After consulting as ordered with Georgia governor Joseph E. Brown, Gen. Howell Cobb, and others, Sidney Winder homed in on a remote whistle-stop of the Southwestern Railroad known as Anderson Station, which had a “depot that consisted of a dozen log and plank buildings.” This sparsely populated backwater—later called Andersonville—was a good find, because Sidney Winder, as he traveled deeper into the Georgia countryside, was turned away several times by landowners who feared the proximity of Yankee prisoners.3
Finally, the historian Richard Scott Davis writes, “Benjamin B. Dykes persuaded Winder to lease land owned by Deputy Sheriff William Wesley Turner on a tributary of Sweetwater Creek in Sumter County—less than thirty acres—for thirty dollars a month.”4
A short distance away work on the parcel that was to become the Andersonville Prison stockade—originally called Camp Sumter—was begun, as had protests from Sumter County residents who “voiced fears about potential mass prisoner escapes, bloody slave revolts and the looting of their farms by hungry guards.”5
Although orders from Richmond gave Sidney the ability to commandeer “whatever labor and materials he needed . . . and at the government’s prices,” supplies were delayed or nonexistent. John H. Winder’s cousin Capt. Richard Bayley Winder would serve as quartermaster. He would oversee the building of the camp and eventually provision it. Winder cousins Richard and Sidney “found that their needs ranked at the absolute bottom of both Confederate and Georgia priorities.” This seeming indifference was puzzling.6
When the Winders learned that prisoners would soon begin arriving, it became obvious that great speed in preparing the site would be necessary if any captives were to be safely housed and kept from escaping. Close to one thousand slaves were immediately taken from plantations and put straight to work felling the large stands of pines that covered the area, the cut timber eventually forming the walls of the stockade. Lacking any shade, the sun-scorched prison pen—deadly and pestiferous in the summertime Georgia heat and without shelter from winter rainstorms and cold—was to enclose many, many thousands of Union prisoners of war. With a scarcity of ready timber, save for stumps and fallen branches, or, as it was rumored, because William A.’s half brother Sidney had purposely ordered the grounds left barren, no shelters were built. Sidney’s order was reportedly, “Make a pen here for the d—d Yankees, where they will rot faster than they can be sent!”7
With the prison expected to hold no more than nine thousand captives, on February 3, 1864, the first five hundred men were taken by train from Richmond, being “packed in freight cars like sardines,” wrote Andersonville survivor Charles Ferren Hopkins of the First New Jersey Volunteers.8
Prisoners were sent from Richmond “by way of Raleigh, North Carolina, and Columbus, South Carolina.”9
While the old cars rattled along and the stench of cattle manure hung in the air, many of the prisoners, sick, pained, and wasted from their durance at Libby and Belle Isle, had heard the rumor of prisoner exchanges as they lay dreaming of home, imagining bountiful meals, then catching the scent of pines and the rush of fresh water as the train headed south. Throughout March and into April thousands of Union POWs poured in to Andersonville, men captured on battlefields, in swamps and cornfields, men from the Northeast, men from the regiments serving Gen. Benjamin Butler and who had never been south before the war.

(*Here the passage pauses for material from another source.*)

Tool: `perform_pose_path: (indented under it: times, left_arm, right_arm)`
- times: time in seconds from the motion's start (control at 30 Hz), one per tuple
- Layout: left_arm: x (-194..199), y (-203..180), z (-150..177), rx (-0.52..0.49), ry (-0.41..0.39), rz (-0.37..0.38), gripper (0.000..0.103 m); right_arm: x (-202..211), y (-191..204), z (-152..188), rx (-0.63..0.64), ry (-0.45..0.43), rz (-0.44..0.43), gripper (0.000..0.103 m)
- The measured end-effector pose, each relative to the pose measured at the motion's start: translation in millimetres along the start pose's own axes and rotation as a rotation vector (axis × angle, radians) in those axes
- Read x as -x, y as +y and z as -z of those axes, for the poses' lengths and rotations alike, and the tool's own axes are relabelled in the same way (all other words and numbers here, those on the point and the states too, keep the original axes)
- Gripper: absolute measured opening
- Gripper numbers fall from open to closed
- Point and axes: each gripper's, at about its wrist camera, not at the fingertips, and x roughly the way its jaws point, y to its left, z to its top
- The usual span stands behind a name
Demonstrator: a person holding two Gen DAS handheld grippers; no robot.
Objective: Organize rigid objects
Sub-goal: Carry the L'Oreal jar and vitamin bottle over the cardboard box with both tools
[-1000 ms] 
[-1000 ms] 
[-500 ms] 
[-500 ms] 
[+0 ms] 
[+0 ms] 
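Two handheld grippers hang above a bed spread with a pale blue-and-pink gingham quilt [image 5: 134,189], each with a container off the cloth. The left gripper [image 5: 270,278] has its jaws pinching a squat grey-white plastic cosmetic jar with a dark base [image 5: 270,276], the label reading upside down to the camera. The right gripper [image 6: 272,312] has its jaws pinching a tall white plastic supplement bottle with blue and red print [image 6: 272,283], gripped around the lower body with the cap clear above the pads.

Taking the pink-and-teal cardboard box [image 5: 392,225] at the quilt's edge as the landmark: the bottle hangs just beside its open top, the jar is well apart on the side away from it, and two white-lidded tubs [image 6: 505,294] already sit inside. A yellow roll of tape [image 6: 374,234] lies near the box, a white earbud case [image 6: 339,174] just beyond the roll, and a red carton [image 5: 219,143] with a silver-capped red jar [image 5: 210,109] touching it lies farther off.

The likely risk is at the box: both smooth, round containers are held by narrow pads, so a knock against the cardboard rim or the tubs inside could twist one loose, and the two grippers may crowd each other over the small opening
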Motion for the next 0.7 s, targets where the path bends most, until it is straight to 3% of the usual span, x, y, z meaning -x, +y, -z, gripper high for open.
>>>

“The people told us that we were going to Andersonville, but they said it was a fine place,” wrote Andersonville survivor Alexander Angus McLean, a corporal in the 117th New York Infantry. “They represented it as a pleasant shady grove, with a fine stream running through it, with barracks enough to accommodate all of us,” he stated.10
As McLean and other prisoners approach the tall, wooden gates of the camp, they are forced into the stockade and their possessions commandeered. Of course they were promised all would be returned. It was a fever dream pocked with falsehoods; many of the men are ill, and there is no salvation in sight. As the stockade gate swings open, they are pushed inside. Alexander Angus McLean describes the sight that met him and his fellow prisoners:
It beggars the description! There were men with nothing to cover their bodies but poor remnants of drawers. . . . Some had ragged old blankets for tents, some had holes dug in the ground, in which they vainly sought shelter, others had nothing but the burning sun by day and the cold blue heavens by night; the latter class was by far the largest; there they were wallowing in their own filth. The ground was literally alive with maggots. Near the gate was a long row of dead, lying with their ghastly faces upturned to the glaring sun; many of the bodies were entirely uncovered except by the patches of ravenous flies.11
Prisoner, diarist, mapmaker, and watercolorist Robert Knox Sneden, a private of the Fortieth New York Volunteer Regiment, was resident at Andersonville as of February 24, having traveled from Richmond to Petersburg, Lawrenceville, Virginia, to Roanoke and Salisbury, North Carolina, to Macon, Milledgeville, and Savannah, Georgia, “packed sixty to seventy in cattle cars . . . in a filthy state, and the manure was some inches deep . . . over twenty were so sick and feeble that their companions had to lift them out . . . and lay them on the ground.”12 Willing himself to live through this nightmare and record most of what he saw, Sneden was one of the very few artists to sketch the prison, the men inside, and the outbuildings—hospitals, cookhouses, swamp, and guard camps.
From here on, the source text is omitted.